I have also used explicit animations with no avail. Why does the NavigationView affects the rectangle animation?

Sunderam Dubey
  • 1
  • 11
  • 20
  • 40
crom87
  • 1,141
  • 9
  • 18

2 Answers2

23

The onAppear is called too early when view frame is zero being in NavigationView, so animation is applied to change from zero to value.

Here is valid workaround. Tested with Xcode 12.4 / iOS 14.4

var body: some View {
    ZStack() {
        Color.clear
        Rectangle()
            .frame(width: animate ? finalRect.width: currentRect.width, height: animate ? finalRect.height: currentRect.height, alignment: .center)
            .animation(animation, value: animate)
            .onAppear {
                DispatchQueue.main.async {   
                   // << postpone till end of views construction !!
                    animate = true
                }
            }
    }
}

Note: almost any why question can be answered only by Apple... maybe it is a bug, maybe an implementation specifics.

Martijn Pieters
  • 1,048,767
  • 296
  • 4,058
  • 3,343
Asperi
  • 228,894
  • 20
  • 464
  • 690
  • this is annoying - anything in `NavigationView` animates with frame change of the content (aka view) ... everywhere should be added a "bicycle" ( – hbk Jul 14 '21 at 09:59
  • @Asperi, I haven't been able to get this to work with main.async - is there another trick? My view still animates from the side of the screen when in a NavigationView – Gligor Nov 02 '21 at 20:11
1

This seems a general problem, in my experience.

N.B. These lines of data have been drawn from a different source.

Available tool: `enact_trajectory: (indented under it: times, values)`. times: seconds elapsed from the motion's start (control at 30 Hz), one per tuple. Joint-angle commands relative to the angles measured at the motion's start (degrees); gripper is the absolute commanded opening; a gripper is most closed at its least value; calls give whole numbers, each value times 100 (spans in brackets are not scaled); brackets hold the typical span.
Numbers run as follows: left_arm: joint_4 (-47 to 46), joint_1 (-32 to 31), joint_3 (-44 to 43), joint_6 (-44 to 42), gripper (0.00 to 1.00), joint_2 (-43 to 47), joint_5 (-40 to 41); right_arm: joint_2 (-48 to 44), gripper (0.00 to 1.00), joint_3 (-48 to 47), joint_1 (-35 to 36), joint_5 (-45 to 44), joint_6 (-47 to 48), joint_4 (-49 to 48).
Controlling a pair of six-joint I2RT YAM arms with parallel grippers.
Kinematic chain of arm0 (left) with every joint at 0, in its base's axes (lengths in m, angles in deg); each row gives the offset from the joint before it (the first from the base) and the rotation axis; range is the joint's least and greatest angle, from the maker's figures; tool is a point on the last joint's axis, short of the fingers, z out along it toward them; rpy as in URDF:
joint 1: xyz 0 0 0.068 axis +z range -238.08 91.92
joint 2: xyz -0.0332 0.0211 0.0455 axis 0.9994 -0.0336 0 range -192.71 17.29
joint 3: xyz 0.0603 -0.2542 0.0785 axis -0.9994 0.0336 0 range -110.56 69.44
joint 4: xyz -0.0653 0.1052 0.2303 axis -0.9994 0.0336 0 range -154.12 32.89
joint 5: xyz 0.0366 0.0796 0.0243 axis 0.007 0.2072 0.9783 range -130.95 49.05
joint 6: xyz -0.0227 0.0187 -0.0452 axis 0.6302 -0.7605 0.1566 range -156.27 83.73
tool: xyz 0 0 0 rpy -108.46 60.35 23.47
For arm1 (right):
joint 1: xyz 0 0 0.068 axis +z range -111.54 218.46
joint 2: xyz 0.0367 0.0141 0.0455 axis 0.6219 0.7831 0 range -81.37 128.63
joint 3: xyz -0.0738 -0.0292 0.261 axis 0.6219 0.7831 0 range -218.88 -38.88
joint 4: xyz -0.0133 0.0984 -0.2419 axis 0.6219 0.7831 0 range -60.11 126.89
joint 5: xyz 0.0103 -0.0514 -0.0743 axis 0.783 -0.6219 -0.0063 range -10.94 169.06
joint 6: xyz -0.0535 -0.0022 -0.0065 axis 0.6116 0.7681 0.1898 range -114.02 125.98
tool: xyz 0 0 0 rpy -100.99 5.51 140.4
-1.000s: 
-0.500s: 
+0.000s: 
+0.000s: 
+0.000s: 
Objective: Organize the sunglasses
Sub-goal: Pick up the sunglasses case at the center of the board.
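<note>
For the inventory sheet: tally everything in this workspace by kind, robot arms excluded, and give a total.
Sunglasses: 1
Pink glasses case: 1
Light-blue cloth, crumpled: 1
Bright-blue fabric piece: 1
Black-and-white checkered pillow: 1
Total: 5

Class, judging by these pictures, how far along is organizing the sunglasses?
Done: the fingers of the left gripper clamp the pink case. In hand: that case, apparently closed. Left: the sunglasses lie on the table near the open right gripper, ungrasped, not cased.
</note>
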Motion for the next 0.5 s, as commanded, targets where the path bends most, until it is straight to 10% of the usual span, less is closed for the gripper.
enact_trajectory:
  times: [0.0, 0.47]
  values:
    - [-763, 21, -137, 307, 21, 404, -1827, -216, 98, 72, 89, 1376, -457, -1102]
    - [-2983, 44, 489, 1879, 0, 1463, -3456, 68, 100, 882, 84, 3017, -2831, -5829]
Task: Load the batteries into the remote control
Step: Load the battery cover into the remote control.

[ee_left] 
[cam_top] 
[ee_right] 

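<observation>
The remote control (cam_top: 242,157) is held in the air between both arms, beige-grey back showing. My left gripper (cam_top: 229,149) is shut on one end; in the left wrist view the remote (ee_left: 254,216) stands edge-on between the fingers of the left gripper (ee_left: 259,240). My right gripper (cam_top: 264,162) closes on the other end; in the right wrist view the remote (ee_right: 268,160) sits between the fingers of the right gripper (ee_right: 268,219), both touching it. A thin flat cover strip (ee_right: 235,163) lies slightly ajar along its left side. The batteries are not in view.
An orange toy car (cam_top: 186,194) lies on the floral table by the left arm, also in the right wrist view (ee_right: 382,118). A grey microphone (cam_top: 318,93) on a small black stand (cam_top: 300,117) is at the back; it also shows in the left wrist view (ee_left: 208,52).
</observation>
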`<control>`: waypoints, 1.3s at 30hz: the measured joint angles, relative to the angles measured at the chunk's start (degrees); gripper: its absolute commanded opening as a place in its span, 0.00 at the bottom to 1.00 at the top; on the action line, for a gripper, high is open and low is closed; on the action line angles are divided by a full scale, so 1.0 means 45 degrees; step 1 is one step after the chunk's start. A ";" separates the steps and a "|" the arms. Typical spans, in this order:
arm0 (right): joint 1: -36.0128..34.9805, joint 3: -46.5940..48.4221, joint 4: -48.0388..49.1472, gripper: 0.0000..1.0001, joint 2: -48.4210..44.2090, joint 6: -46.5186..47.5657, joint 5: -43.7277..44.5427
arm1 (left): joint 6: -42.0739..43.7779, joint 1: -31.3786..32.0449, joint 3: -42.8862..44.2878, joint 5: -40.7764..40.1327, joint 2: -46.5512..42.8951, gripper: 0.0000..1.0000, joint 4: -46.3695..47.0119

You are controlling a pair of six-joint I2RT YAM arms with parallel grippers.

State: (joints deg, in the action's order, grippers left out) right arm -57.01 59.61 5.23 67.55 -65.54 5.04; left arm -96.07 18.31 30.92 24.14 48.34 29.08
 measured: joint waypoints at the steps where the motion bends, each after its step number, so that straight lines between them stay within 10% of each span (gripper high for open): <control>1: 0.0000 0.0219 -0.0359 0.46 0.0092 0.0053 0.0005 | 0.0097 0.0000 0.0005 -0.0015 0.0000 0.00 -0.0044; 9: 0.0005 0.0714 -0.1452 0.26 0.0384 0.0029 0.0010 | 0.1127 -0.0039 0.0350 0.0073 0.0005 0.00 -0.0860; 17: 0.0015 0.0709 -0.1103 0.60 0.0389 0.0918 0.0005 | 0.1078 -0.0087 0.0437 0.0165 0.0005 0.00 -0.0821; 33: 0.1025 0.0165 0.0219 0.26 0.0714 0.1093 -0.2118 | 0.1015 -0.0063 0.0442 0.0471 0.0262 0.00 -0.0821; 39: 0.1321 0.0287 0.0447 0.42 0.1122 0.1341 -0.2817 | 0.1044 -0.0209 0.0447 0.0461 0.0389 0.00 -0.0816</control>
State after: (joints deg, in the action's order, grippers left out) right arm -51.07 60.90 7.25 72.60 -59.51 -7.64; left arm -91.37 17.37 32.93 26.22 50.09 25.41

Here's a generalized solution that works for me – I know it's trivial, but I don't like necessary code, and thus want to minimize its repetition.

struct NavigationViewInitialLayoutWorkaround: ViewModifier {
    @Binding var canAnimate: Bool

    func body(content: Content) -> some View {
        content.onAppear {
            if !canAnimate {
                DispatchQueue.main.async {
                    canAnimate = true
                }
            }
        }
    }
}

Apply this modifier to any views wherever animations are affected by the initial layout problems of a NavigationView ancestor.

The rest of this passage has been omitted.